Case Name : Dushyant Ji Lohani Vs I.T.O. (ITAT Jodhpur)
Appeal Number : ITA No. 155/Jodh/2017
Date of Judgement/Order : 05/05/2017
Related Assessment Year : 2008- 09

A discretion has been conferred on the ITO U/s 69 of the Act to treat the source of investment as income of the assessee if the explanation offered by the assessee is not found satisfactory. However, the said discretion should be exercised keeping in view the facts and circumstances of a particular case. when it is claimed that the assessee could not possibly have any source of income, the addition on his hand is not justified within the parameters of the Income Tax Act.

RELEVANT EXTRACT OF ITAT JUDGMENT

6. We have perused the case records, analysed the facts and circumstances of the case and heard the rival contentions. The Honourable Apex Court in the case of CIT Vs. Smt. P.K. Noorjahan (supra) wherein the assessee was a Muslim lady aged 20 years. She made certain investments in land. The explanation of assessee regarding the source of the purchase money for these investments was that the same were financed from out of the savings from the income of the properties which were left by her mother’s first husband. The said explanation offered by the assessee was rejected and addition was made u/s 69. The Tribunal, however, held that even though the explanation about the nature and sources of the purchase money was not satisfactory but in the facts and circumstances of the case it was not possible for the assessee to earn the amount invested in the properties and that by no stretch of imagination could the assessee be credited with having earned this income in the course of the assessment year or was even in a position to earn it for a decade or more. The Tribunal took the view that although the explanation of the assessee was liable to be rejected, Section 69 of the Act conferred only a discretion on the ITO to deal with the investment as income of the assessee and that it did not make it mandatory on his part to deal with the investment as income of the assessee as soon as the latter’s explanation happened to be rejected. According to the High Court, the Tribunal had not committed any error in taking into account the complete absence of resources of the assessee and also the fact that having regard to her age and the circumstances in which she was placed she could not be credited with having made any income of her own and in these circumstances the Tribunal was right in refusing to make an addition of the value of the investments to the income of the assessee. Ld. counsel appearing for the Revenue, has urged that the Tribunal as well as the High Court were in error in their interpretation of Section 69 of the Act. It was held by Honourable Supreme Court as under:-

“We are unable to agree. As pointed out by the Tribunal, in the corresponding clause in the Bill which was introduced in Parliament, the word “shall” had been used but during the course of consideration of the Bill and on the recommendation of the Select Committee, the said word was substituted by the word “may”. This clearly indicates that the intention of Parliament in enacting s. 69 was to confer a discretion on the ITO in the matter of treating the source of investment which has not been satisfactorily explained by the assessee as the income of the assessee and the ITO is not obliged to treat such source of investment as income in every case where the explanation offered by the assessee is found to be not satisfactory. The question whether the source of the investment should be treated as income or not under s. 69 has to be considered in the light of the facts of each case. In other words, a discretion has been conferred on the ITO under s. 69 of the Act to treat the source of investment as the income of the assessee if the explanation offered by the assessee is not found satisfactory and the said discretion has to be exercised keeping in view the facts and circumstances of the particular case. In the instant case, the Tribunal has held that the discretion had not been properly exercised by the ITO and the A AC in taking into account the circumstances in which the assessee was placed and the Tribunal has found that the sources of investments could not be treated as income of the assessee. The High Court has agreed with the said view of the Tribunal. We also do not find any error in the said finding recorded by the Tribunal. There is thus no merit in these appeals and the same are accordingly dismissed. ”
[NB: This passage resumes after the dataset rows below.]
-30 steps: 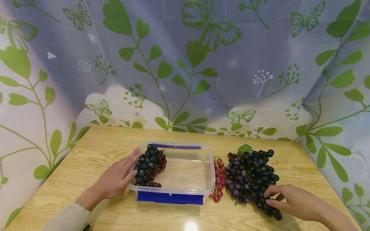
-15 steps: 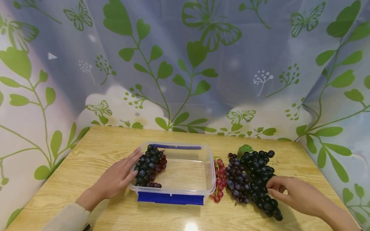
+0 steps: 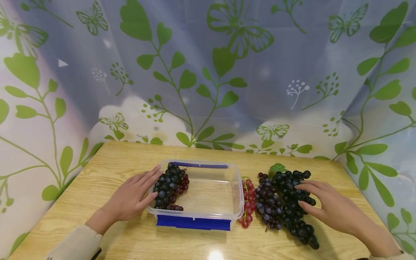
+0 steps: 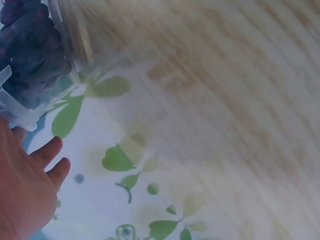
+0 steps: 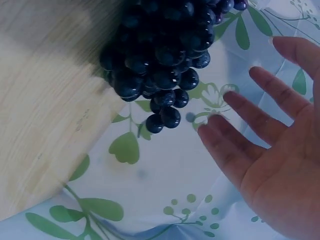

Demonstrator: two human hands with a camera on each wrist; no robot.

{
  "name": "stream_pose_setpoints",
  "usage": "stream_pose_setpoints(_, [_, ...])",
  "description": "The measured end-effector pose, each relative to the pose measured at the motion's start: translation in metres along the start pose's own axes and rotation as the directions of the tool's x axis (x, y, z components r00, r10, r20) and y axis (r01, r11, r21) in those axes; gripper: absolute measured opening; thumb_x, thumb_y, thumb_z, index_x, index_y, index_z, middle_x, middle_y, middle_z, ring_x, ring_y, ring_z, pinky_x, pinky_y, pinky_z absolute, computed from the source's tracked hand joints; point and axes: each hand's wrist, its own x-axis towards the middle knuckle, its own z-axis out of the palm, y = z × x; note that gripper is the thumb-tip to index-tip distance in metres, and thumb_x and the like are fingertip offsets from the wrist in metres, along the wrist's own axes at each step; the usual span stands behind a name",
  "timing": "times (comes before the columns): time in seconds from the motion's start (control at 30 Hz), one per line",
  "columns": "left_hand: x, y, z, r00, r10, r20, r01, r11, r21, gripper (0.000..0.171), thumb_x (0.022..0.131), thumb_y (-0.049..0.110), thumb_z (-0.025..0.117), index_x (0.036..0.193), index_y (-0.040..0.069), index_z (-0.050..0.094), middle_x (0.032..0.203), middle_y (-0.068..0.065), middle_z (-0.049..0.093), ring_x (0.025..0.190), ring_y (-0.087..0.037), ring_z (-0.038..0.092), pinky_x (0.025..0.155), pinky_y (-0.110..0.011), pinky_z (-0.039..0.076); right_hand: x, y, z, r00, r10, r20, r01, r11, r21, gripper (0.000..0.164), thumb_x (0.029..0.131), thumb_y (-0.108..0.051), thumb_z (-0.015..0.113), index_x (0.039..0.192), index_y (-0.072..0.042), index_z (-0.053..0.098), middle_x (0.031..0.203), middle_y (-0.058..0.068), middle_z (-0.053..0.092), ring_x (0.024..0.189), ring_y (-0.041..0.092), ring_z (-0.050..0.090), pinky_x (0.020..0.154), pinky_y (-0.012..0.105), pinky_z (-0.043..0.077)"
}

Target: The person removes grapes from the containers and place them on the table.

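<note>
My left hand (image 3: 128,198) lies with straight fingers along the left wall of a clear plastic container (image 3: 208,198) with blue latches. Inside, against that wall, are a bunch of black grapes (image 3: 166,186) and some dark red grapes (image 3: 182,185). On the right, my right hand (image 3: 334,207) reaches over a long bunch of black grapes (image 3: 300,228), thumb and fingers apart. The right wrist view shows these spread fingers (image 5: 260,112) beside the bunch, gripping nothing. Left of it lie a purple grape bunch (image 3: 268,202) and a red one (image 3: 248,202) beside the container.
All of this stands on a wooden table (image 3: 130,238). A green leaf (image 3: 277,168) pokes out behind the grape bunches. A curtain (image 3: 208,108) printed with leaves and butterflies hangs behind the table and at both sides.
My right hand has moved up and away along the black grapes, and its thumb and fingers, formerly close together, have spread apart. My left hand stays at the container.
</note>
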Motion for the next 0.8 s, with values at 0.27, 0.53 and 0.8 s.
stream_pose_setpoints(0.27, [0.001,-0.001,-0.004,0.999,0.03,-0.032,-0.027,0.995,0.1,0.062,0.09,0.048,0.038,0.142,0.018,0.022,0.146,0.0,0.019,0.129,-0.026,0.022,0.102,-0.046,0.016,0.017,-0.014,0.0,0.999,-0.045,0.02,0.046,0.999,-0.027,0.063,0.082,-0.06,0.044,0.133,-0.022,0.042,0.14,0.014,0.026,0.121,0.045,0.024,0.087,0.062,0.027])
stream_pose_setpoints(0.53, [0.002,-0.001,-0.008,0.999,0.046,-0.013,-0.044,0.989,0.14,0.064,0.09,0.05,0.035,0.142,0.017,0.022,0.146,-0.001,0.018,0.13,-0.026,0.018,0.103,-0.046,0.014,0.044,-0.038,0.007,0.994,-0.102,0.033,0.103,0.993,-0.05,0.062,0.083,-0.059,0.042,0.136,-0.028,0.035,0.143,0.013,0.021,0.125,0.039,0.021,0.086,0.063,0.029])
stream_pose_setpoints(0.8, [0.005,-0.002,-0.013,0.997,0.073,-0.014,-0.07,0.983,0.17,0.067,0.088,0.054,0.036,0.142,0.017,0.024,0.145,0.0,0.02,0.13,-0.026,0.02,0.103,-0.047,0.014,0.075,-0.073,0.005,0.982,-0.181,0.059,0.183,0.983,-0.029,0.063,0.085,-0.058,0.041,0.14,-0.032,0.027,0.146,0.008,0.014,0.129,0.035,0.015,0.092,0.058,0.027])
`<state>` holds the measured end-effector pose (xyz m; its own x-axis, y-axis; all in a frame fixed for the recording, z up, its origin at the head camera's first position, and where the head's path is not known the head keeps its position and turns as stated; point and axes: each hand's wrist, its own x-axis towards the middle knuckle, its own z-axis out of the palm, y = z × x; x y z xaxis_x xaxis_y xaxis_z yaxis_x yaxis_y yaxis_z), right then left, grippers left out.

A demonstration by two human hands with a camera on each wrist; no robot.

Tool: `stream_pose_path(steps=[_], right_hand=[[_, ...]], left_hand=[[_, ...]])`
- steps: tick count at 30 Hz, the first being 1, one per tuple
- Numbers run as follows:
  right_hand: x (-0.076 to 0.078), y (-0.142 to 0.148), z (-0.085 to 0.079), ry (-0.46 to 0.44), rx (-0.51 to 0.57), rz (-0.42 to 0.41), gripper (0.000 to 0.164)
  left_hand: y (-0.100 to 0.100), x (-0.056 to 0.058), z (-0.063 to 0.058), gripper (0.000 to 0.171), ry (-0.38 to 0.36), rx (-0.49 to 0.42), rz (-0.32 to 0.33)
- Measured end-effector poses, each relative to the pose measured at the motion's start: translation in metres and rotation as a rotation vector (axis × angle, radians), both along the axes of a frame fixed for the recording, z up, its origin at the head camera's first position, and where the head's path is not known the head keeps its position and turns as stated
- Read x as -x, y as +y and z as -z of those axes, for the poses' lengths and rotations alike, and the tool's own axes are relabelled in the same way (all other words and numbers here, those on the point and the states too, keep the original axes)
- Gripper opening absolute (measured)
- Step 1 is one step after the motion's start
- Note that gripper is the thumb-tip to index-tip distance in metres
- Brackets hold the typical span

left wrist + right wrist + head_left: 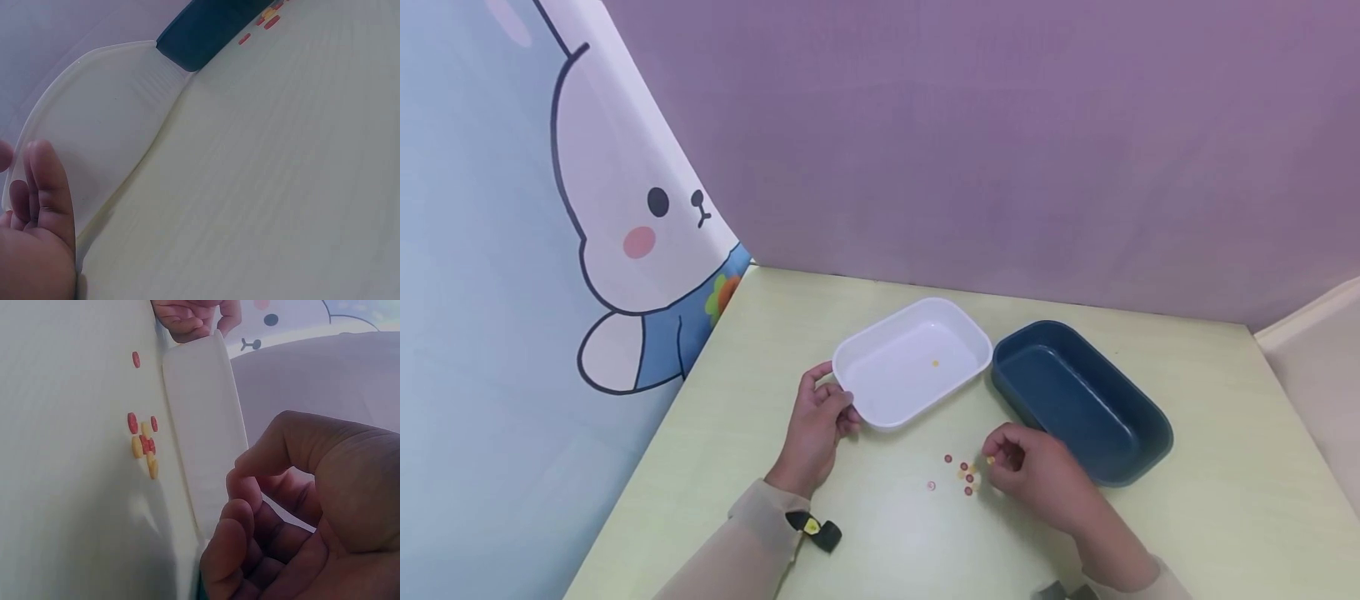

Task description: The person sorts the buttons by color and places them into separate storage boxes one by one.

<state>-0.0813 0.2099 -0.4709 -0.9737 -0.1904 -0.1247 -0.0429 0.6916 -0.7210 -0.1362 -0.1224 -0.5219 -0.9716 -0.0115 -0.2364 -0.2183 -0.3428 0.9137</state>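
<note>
My left hand (814,423) holds the white tray (887,385) at its near left end, thumb at the rim and fingers along the outside. Inside the tray lies one small yellow piece (936,363). Over the table, my right hand (1037,473) pinches another yellow piece (990,460) between thumb and forefinger; in the right wrist view the fingers hide it. Just left of that hand, several small red round pieces (968,478) with pale centres lie among yellow ones. A single red piece (931,485) sits slightly apart from them.
A deep dark blue bin (1082,400) stands right of the white tray, its far left corner close against the tray's right end. Behind the pale table (865,533) hangs a purple backdrop (970,150). A rabbit-printed cloth (617,208) borders the left side.
</note>
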Motion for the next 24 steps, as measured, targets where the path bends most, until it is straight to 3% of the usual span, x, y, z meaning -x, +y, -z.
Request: stream_pose_path(steps=[24], right_hand=[[0.019, 0.003, -0.034, 0.093, -0.032, -0.038, 0.019]], left_hand=[[0.001, 0.006, 0.008, 0.058, 0.012, -0.016, -0.001]])
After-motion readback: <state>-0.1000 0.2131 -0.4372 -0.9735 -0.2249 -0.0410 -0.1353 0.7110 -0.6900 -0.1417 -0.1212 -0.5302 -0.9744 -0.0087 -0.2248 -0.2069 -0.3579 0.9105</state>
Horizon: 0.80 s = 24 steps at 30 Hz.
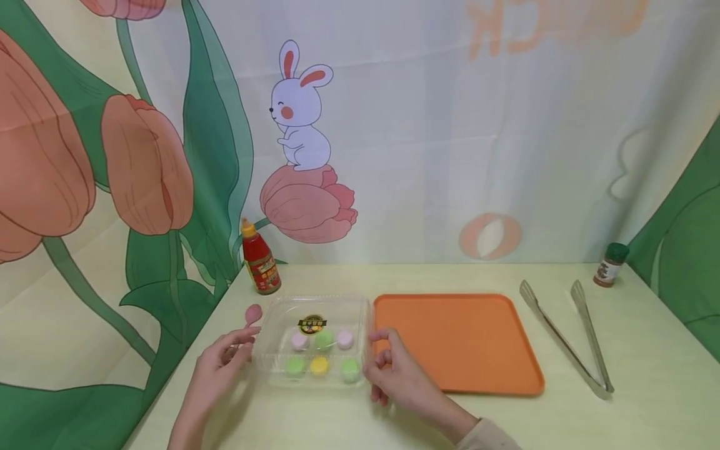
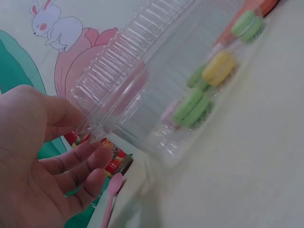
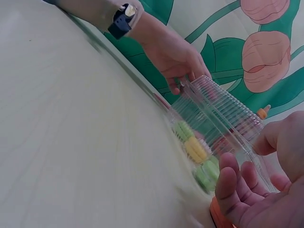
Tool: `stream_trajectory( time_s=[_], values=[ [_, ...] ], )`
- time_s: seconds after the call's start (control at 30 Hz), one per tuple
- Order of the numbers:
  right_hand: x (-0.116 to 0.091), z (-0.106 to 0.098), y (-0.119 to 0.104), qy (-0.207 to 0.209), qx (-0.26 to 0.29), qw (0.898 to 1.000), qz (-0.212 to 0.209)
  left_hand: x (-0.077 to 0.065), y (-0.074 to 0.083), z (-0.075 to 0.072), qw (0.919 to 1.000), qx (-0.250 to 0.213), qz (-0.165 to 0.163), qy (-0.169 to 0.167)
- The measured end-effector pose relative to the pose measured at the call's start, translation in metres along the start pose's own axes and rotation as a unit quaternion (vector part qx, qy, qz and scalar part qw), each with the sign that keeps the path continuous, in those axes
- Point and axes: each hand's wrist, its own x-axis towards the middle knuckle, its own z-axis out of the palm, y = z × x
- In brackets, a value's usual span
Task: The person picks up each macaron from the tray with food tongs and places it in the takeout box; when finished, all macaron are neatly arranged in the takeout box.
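Note:
A clear plastic clamshell box (image 1: 281, 312) with a dark and gold label sits on the table with its lid down. Several pastel macarons, among them a yellow macaron (image 1: 319, 365) and a green macaron (image 2: 192, 107), lie inside in two rows. At the box's left side, my left hand (image 1: 222, 362) pinches the rim near a corner, its lower fingers loosely bent below. My right hand (image 1: 402, 375) grips the opposite side, thumb and forefinger at the rim. A pink spoon (image 1: 254, 314) lies just beyond my left fingers, its handle partly hidden.
Right of the box lies an orange tray (image 1: 455, 344), its left edge close to my right hand. Metal tongs (image 1: 574, 356) lie spread beyond it. A red sauce bottle (image 1: 260, 262) stands at the back left, a green-capped spice jar (image 1: 610, 265) at the back right, before a printed curtain (image 1: 405, 156).

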Motion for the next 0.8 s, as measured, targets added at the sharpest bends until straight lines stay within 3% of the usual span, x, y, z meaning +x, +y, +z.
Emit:
stream_trajectory(
  time_s=[0.2,0.33,0.53,0.8],
  values=[
    [0.0,0.003,0.003,0.025,0.001,1.0,-0.004,-0.016,-0.007,0.01,0.9938,-0.09,-0.063,-0.014],
    [0.002,0.007,0.005,0.042,0.022,0.999,-0.016,-0.018,-0.012,0.013,0.9861,-0.144,-0.08,-0.019],
    [0.003,0.012,0.006,0.047,0.043,0.998,-0.022,-0.019,-0.016,0.011,0.978,-0.179,-0.103,-0.027],
    [-0.002,0.017,0.007,0.068,0.056,0.996,-0.026,-0.019,-0.013,0.015,0.9746,-0.196,-0.109,-0.005]
  ],
)
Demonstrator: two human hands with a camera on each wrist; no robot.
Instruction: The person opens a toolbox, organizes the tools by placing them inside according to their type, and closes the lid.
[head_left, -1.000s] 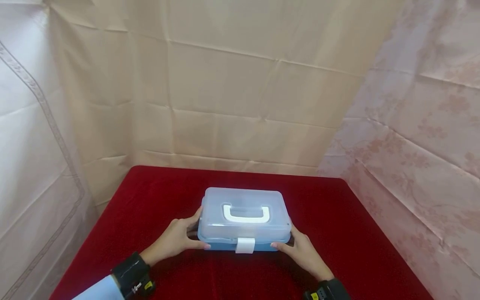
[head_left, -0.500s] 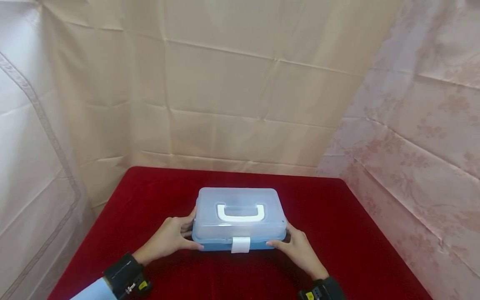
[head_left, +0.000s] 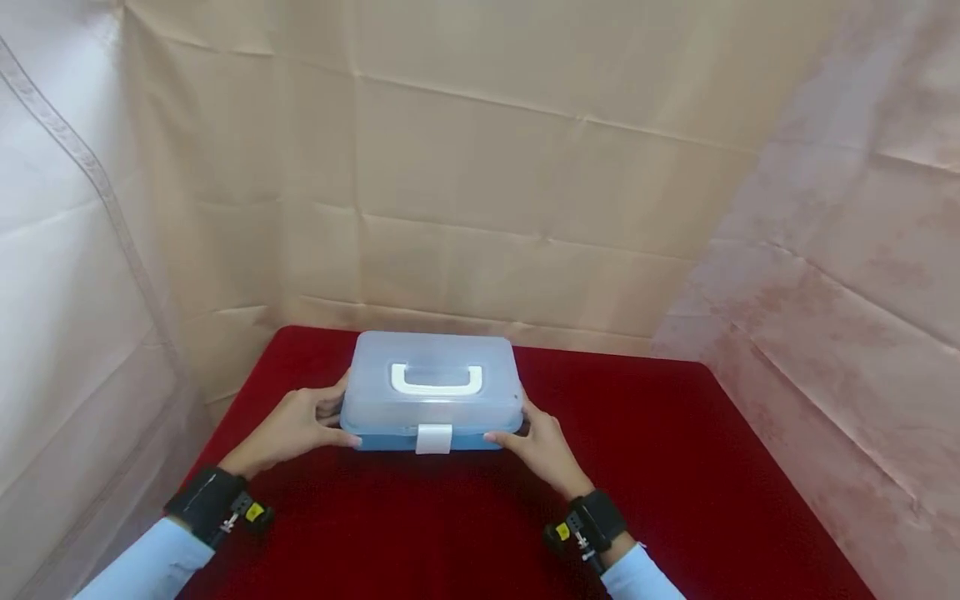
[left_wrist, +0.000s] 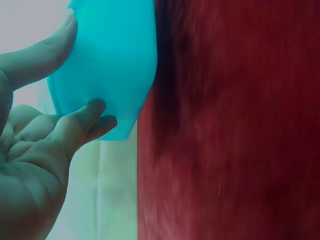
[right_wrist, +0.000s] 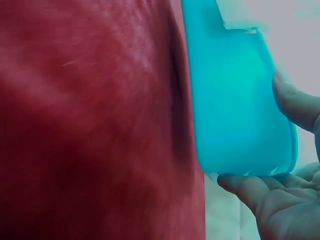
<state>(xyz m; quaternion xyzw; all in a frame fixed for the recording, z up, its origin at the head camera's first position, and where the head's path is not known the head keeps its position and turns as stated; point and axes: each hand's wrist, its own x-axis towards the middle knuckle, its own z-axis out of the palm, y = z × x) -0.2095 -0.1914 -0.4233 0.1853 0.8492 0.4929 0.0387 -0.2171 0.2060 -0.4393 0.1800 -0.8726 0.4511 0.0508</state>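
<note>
A storage box (head_left: 435,350) with a clear lid, a blue base, a white carry handle and a white front latch is between my two hands in the head view. Its lid is down. My left hand (head_left: 296,425) grips the box's left end, thumb at the front corner and fingers along the side. The opposite end is held by my right hand (head_left: 543,442), its thumb on the front of the base. Both wrist views show fingers against the blue base (left_wrist: 110,60). Whether the box's underside touches the cloth cannot be told.
A red cloth (head_left: 637,467) covers the table. Behind it hangs a beige curtain (head_left: 487,167), with a pale drape (head_left: 67,292) at left and a floral one (head_left: 847,292) at right. Each wrist wears a black band with a camera.
Both hands have carried the box leftward and toward the back of the table, staying on its ends. The head view has also shifted slightly.
</note>
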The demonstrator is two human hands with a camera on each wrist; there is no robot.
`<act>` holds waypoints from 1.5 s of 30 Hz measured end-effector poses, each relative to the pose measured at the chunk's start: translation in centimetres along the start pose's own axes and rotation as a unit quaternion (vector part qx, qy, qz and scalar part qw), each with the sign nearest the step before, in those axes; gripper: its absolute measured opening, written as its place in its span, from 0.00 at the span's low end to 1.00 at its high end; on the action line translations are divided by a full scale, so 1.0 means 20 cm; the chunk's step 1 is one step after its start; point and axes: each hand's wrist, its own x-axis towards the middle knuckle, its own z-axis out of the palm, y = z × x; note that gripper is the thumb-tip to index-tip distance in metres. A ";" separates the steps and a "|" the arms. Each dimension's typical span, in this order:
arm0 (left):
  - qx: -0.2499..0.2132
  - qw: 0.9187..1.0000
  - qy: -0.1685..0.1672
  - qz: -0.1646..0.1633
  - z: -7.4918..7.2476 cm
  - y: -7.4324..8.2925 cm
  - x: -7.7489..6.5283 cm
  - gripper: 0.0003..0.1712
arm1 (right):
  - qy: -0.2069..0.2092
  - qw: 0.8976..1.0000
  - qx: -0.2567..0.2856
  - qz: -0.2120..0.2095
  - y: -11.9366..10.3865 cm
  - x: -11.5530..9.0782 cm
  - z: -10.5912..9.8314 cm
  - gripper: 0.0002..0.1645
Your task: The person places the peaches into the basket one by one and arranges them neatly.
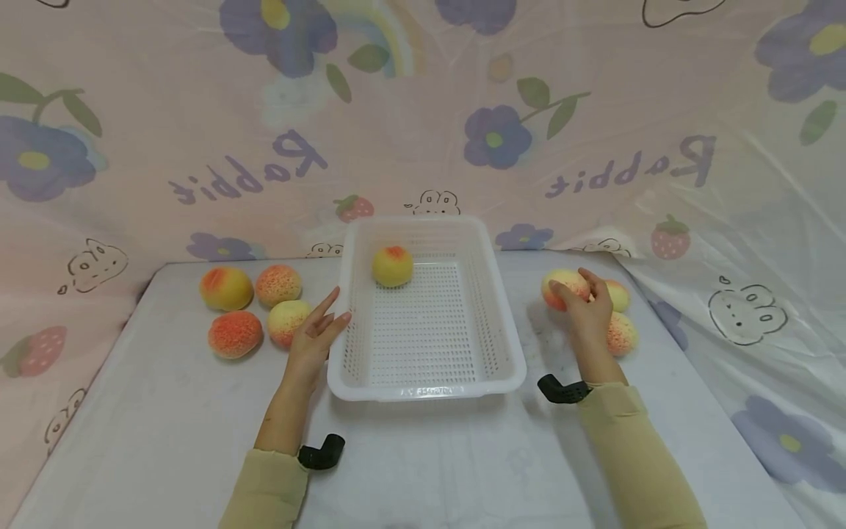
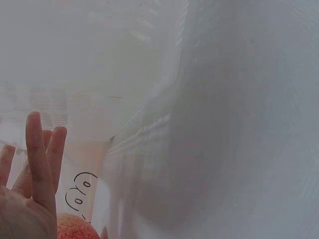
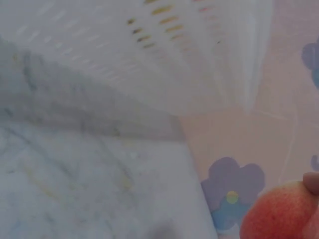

In the present case, in the paper book filed by the assessee, it was clear from the documentary evidence that at the relevant time, the assessee was a tudent of ICFAI University, Dehradun and had no source of income. The bank account details filed clearly shows that both the accounts, one was the joint account with his father and another was with the mother of the assessee. From taking guidance of the Honourable Supreme Court’s decision (supra) the question whether source of investment should be treated as income U/s 69 of the Act has to be considered in the light of the facts of each case. A discretion has been conferred on the ITO U/s 69 of the Act to treat the source of investment as income of the assessee if the explanation offered by the assessee is not found satisfactory. However, the said discretion should be exercised keeping in view the facts and circumstances of a particular case. when it is claimed that the assessee could not possibly have any source of income, the addition on his hand is not justified within the parameters of the Income Tax Act. If at all, the additions could have been made, it could have been done either in the hands of the father or the mother of the assessee, therefore, we arrive at our considered view that the findings of the ld. CIT(A) are hereby reversed and we direct the deletion of entire addition of Rs. 3,21,000/- U/s 69 of the Act from the hands of the assessee. This ground of assessee’s appeal is allowed.